Genetic counseling provides the challenge of staying current in the ever-evolving world of genetics and the ability to connect with and empower patients, supporting them through an often-difficult and confusing process.

In addition to meeting and talking with patients at length – taking a detailed family history, helping with decision making and providing emotional support – genetic counselors spend a lot of time gathering more information.  Genetic counselors communicate with laboratories regarding what tests are offered and what is required to obtain a test, advocate for patients with their insurance companies to help ensure their tests are covered, and notify patients of test results. Many genetic counselors also do research, which helps advance patient care.
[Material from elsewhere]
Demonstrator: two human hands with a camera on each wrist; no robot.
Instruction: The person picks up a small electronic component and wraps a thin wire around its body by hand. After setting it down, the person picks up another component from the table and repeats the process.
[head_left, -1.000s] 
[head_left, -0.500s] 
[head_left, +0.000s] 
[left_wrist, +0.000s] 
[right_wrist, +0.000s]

Genetic counselors typically receive a bachelor’s degree in biology, social science or a related field, and then go on to receive specialized training, earning:

  • A master’s degree in genetic counseling from a program accredited by the Accreditation Council for Genetic  Counseling (ACGC), which may include:
    • Course work in genetic counseling and related fields, such as:    
      • Human genetics 
      • Birth defects
      • Ethics
      • Counseling techniques
      • Genetic tests
    • Clinical training in the field
    • Independent study
    • Research projects
    • Additional activities such as case conferences,  grand rounds, journal clubs and seminars

Learn more about genetic counseling training programs

Certification through the American Board of Genetic Counseling (ABGC), demonstrates that the individual has met the standards necessary to provide competent genetic counseling. Many hospitals and clinics insist their genetic counselors be ABGC-certified.

Additionally, some states require genetic counselors to be licensed.